Servicemembers spruce up peace park ahead of remembrance for WWII’s Battle of Okinawa
ITOMAN, Okinawa — More than 1,000 servicemembers from the U.S. and Japan gathered on Saturday to tidy up Okinawa Peace Memorial Park, a week ahead of the annual Irei no Hi ceremony.
The ceremony, which takes place at the park every year on June 23, is expected to draw thousands of residents, visitors and dignitaries to mark the day the Battle of Okinawa ended. The site is dedicated to the 250,000 civilian and military lives lost during the 82-day-long battle in World War II.
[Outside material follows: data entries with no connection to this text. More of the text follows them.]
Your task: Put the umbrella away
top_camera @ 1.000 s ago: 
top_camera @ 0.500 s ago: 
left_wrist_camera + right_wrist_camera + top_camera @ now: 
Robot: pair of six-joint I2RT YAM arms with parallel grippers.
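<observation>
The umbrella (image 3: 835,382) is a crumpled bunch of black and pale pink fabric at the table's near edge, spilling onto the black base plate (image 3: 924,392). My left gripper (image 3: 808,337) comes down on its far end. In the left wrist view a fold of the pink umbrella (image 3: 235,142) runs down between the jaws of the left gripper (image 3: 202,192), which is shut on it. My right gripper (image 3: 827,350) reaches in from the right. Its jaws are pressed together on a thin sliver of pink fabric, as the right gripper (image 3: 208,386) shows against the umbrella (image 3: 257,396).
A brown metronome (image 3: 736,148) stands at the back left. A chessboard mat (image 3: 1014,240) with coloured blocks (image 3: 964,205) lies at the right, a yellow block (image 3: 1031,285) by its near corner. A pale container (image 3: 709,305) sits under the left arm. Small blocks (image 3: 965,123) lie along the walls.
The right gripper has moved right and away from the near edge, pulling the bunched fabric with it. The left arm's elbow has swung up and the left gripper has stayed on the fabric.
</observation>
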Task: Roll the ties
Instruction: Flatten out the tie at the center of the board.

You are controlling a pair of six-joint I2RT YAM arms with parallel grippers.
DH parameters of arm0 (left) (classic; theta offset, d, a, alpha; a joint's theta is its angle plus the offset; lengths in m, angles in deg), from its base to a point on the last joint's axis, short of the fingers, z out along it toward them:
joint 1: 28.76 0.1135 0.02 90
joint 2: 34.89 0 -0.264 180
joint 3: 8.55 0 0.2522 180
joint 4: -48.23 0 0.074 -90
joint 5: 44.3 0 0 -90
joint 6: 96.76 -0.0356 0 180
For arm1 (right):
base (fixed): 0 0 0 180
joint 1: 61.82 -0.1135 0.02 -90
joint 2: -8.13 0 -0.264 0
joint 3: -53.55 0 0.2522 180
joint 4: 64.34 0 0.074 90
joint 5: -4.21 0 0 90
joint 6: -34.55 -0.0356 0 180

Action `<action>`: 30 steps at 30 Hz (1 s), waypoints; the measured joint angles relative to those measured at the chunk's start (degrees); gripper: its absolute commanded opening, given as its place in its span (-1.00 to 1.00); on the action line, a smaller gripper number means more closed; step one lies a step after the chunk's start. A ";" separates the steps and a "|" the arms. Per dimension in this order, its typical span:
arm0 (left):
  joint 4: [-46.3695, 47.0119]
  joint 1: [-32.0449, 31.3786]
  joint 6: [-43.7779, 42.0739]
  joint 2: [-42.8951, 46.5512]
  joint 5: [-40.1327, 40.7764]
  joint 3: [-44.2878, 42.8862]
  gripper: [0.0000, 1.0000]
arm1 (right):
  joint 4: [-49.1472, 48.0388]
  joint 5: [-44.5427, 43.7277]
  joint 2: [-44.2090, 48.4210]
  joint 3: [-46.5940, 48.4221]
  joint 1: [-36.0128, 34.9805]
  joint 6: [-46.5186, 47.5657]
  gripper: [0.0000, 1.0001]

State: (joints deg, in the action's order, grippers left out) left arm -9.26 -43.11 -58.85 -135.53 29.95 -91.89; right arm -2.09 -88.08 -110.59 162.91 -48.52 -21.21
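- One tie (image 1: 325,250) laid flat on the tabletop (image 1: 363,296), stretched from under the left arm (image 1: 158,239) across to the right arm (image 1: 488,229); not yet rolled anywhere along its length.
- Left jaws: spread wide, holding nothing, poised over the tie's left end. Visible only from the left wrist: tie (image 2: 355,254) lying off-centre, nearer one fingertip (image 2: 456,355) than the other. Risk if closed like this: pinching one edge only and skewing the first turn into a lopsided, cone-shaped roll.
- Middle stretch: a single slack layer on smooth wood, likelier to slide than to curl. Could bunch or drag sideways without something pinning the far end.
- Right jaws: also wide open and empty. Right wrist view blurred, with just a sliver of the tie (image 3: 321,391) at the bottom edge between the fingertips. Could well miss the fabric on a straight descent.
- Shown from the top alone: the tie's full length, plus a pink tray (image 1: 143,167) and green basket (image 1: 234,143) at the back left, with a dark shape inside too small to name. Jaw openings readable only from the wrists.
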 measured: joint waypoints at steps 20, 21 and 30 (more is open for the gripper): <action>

The U.S. Navy and Army joined Japan’s three Self-Defense Forces — air, ground and maritime — active duty and retired, along with their families, to sweep walkways, rake grass and leaves and share garbage bags for rubbish picked up on the grounds.
“The cleanup has been going on for 22 years,” Chief Petty Officer Takayuki Ota, command master chief of the Japan Maritime Self-Defense Force’s Fleet Air Wing 5, told Stars and Stripes through a translator Saturday. “Every year I come here to clean to show respect to the lives lost; it’s something I feel I should do to commemorate them.”
The park includes Mabuni Hill, also known as Hill 89, where the battle came to an end. Among the monuments on the site is a series of black granite walls that hold the names of all the Japanese, American, British, Korean and Taiwanese soldiers who died during the battle, as well as the names of all Okinawans, civilian and military, who died throughout the Pacific during the war.
“It’s a great experience to see everyone working together no matter what’s happened before,” said Navy Seaman Jesse Lopez, a cleanup volunteer. “It’s a special type of feeling because I grew up learning about [the Battle of Okinawa] in high school. It’s a big part of history … and now I’m here cleaning up this park that’s in memorial for all those people that died.”
Ota said U.S. servicemembers have participated in the annual cleanups for the past decade, and he would like for that trend to continue.
“We did have history between the U.S. and Japan,” Ota said. “We would like to communicate better and build a better relationship, leaving the past behind and creating a new future together.”